■ **What you will do**
Print the listing below exactly as written.

(Given data)

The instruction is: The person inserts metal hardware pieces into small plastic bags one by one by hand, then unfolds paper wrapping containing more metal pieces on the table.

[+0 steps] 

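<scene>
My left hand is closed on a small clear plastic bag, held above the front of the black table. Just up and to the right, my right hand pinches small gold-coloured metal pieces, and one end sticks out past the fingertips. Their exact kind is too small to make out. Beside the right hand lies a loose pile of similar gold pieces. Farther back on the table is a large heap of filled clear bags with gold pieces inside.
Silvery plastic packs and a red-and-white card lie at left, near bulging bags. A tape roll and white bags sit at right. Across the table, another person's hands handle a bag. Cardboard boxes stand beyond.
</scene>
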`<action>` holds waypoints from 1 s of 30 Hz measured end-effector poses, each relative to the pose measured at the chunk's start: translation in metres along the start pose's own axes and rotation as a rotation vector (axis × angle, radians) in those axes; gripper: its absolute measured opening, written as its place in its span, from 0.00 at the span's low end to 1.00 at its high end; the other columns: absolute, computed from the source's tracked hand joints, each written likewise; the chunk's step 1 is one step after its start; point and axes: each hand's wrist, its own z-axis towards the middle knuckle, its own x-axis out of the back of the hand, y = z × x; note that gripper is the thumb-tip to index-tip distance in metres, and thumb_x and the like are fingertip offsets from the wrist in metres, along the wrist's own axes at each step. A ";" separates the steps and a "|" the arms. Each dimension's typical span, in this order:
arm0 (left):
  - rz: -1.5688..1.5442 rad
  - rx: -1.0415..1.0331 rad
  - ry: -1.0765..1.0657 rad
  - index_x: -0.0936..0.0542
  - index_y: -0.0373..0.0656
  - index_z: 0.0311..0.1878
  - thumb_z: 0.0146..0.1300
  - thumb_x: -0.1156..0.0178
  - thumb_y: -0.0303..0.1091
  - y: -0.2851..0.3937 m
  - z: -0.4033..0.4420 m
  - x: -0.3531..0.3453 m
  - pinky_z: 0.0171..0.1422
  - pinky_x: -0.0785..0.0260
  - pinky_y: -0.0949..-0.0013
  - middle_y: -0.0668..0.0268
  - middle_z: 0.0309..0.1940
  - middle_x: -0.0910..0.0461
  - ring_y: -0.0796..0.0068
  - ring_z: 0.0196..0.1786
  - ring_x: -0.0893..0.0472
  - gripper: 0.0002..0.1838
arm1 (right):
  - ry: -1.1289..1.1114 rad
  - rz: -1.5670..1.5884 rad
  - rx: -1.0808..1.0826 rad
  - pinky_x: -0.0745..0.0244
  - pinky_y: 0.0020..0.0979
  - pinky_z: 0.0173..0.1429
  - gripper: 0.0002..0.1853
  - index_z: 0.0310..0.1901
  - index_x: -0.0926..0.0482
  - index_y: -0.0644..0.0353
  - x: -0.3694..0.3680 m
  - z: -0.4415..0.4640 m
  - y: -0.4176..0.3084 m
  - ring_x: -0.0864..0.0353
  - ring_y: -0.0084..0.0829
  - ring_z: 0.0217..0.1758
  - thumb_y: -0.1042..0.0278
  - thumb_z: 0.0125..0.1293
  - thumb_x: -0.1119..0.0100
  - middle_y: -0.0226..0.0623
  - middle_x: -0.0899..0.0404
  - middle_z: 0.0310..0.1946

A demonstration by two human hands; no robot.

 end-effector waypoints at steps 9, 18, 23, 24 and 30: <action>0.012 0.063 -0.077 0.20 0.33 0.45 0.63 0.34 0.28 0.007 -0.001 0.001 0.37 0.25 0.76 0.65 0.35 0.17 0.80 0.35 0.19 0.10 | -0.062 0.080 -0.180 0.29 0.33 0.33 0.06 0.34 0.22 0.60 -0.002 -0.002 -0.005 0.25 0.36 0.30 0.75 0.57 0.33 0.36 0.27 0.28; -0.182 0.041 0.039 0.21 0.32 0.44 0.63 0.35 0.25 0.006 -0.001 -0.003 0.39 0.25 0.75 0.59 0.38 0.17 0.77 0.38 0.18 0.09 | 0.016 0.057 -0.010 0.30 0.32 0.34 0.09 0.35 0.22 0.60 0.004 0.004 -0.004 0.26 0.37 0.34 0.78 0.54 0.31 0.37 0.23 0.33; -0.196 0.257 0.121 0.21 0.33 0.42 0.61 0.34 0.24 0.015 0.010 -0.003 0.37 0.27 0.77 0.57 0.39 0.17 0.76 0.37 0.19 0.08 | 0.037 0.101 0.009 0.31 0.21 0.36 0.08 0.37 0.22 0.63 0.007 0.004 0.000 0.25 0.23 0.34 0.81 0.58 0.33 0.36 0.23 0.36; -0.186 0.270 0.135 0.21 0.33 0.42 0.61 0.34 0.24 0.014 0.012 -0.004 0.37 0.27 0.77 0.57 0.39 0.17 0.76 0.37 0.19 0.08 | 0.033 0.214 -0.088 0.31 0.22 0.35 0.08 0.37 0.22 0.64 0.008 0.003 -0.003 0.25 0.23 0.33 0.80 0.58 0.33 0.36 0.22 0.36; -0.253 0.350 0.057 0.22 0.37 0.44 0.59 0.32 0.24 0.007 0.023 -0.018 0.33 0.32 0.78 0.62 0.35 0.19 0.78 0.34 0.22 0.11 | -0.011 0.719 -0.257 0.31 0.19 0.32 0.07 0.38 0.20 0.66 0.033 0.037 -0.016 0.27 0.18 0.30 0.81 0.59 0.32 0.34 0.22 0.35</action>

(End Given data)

■ **Result for this task**
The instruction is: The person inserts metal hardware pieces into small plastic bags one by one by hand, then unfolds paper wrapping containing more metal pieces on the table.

[+0 steps] 

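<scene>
My left hand is closed on a small clear plastic bag, held above the front of the black table. Just up and to the right, my right hand pinches small gold-coloured metal pieces, and one end sticks out past the fingertips. Their exact kind is too small to make out. Beside the right hand lies a loose pile of similar gold pieces. Farther back on the table is a large heap of filled clear bags with gold pieces inside.
Silvery plastic packs and a red-and-white card lie at left, near bulging bags. A tape roll and white bags sit at right. Across the table, another person's hands handle a bag. Cardboard boxes stand beyond.
</scene>
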`<action>` holds waypoints from 1 s of 30 Hz measured end-effector poses, each relative to the pose measured at the chunk's start: translation in metres along the start pose's own axes and rotation as a rotation vector (axis × angle, radians) in those axes; gripper: its absolute measured opening, written as its place in its span, from 0.00 at the span's low end to 1.00 at its high end; the other columns: absolute, computed from the source's tracked hand joints, each written likewise; the chunk's step 1 is one step after its start; point and axes: each hand's wrist, its own z-axis towards the middle knuckle, its own x-axis out of the back of the hand, y = z × x; note that gripper is the thumb-tip to index-tip distance in metres, and thumb_x and the like are fingertip offsets from the wrist in metres, along the wrist's own axes at each step. A ";" separates the steps and a "|" the arms. Each dimension's typical span, in this order:
arm0 (left):
  - rz: -1.5688..1.5442 rad
  - rx: -1.0415..1.0331 rad
  - ry: -1.0765..1.0657 rad
  - index_x: -0.0936..0.0542
  - index_y: -0.0373..0.0656
  - index_z: 0.0311..0.1878
  - thumb_z: 0.0146..0.1300
  - thumb_x: -0.1156..0.0178
  - thumb_y: -0.0303..0.1091
  - y: -0.2851..0.3937 m
  - z: -0.4033..0.4420 m
  - x: -0.3531..0.3453 m
  - pinky_z: 0.0171..0.1422
  - pinky_x: -0.0785..0.0260
  - pinky_y: -0.0949..-0.0013
  - middle_y: -0.0668..0.0268
  - middle_z: 0.0309..0.1940
  - middle_x: -0.0910..0.0461
  - ring_y: -0.0796..0.0068
  - ring_z: 0.0196..0.1786
  - ring_x: -0.0893..0.0472
  - gripper: 0.0002..0.1838
arm1 (right):
  - ry: -1.1289..1.1114 rad
  - rz: -1.5670..1.5884 rad
  - rx: -1.0808..1.0826 rad
  - pinky_x: -0.0745..0.0244
  - pinky_y: 0.0020..0.0979
  - pinky_z: 0.0173..0.1429
  - gripper: 0.0002..0.1853
  - index_z: 0.0310..0.1901
  - index_x: -0.0926..0.0482
  - index_y: -0.0644..0.0353
  - x: -0.3694..0.3680 m
  - z: -0.4415..0.4640 m
  - y: -0.4176..0.3084 m
  - ring_x: -0.0864..0.0353
  - ring_y: -0.0084..0.0829
  - ring_z: 0.0217..0.1758
  - thumb_y: -0.1042..0.0278
  - thumb_z: 0.0125..0.1293
  - thumb_x: -0.1119..0.0100
  - middle_y: -0.0226..0.0623
  - middle_x: -0.0899..0.0404
  - middle_z: 0.0310..0.1946

A demonstration by two human hands; no robot.

 end-effector waypoints at steps 9, 18, 23, 24 and 30: <action>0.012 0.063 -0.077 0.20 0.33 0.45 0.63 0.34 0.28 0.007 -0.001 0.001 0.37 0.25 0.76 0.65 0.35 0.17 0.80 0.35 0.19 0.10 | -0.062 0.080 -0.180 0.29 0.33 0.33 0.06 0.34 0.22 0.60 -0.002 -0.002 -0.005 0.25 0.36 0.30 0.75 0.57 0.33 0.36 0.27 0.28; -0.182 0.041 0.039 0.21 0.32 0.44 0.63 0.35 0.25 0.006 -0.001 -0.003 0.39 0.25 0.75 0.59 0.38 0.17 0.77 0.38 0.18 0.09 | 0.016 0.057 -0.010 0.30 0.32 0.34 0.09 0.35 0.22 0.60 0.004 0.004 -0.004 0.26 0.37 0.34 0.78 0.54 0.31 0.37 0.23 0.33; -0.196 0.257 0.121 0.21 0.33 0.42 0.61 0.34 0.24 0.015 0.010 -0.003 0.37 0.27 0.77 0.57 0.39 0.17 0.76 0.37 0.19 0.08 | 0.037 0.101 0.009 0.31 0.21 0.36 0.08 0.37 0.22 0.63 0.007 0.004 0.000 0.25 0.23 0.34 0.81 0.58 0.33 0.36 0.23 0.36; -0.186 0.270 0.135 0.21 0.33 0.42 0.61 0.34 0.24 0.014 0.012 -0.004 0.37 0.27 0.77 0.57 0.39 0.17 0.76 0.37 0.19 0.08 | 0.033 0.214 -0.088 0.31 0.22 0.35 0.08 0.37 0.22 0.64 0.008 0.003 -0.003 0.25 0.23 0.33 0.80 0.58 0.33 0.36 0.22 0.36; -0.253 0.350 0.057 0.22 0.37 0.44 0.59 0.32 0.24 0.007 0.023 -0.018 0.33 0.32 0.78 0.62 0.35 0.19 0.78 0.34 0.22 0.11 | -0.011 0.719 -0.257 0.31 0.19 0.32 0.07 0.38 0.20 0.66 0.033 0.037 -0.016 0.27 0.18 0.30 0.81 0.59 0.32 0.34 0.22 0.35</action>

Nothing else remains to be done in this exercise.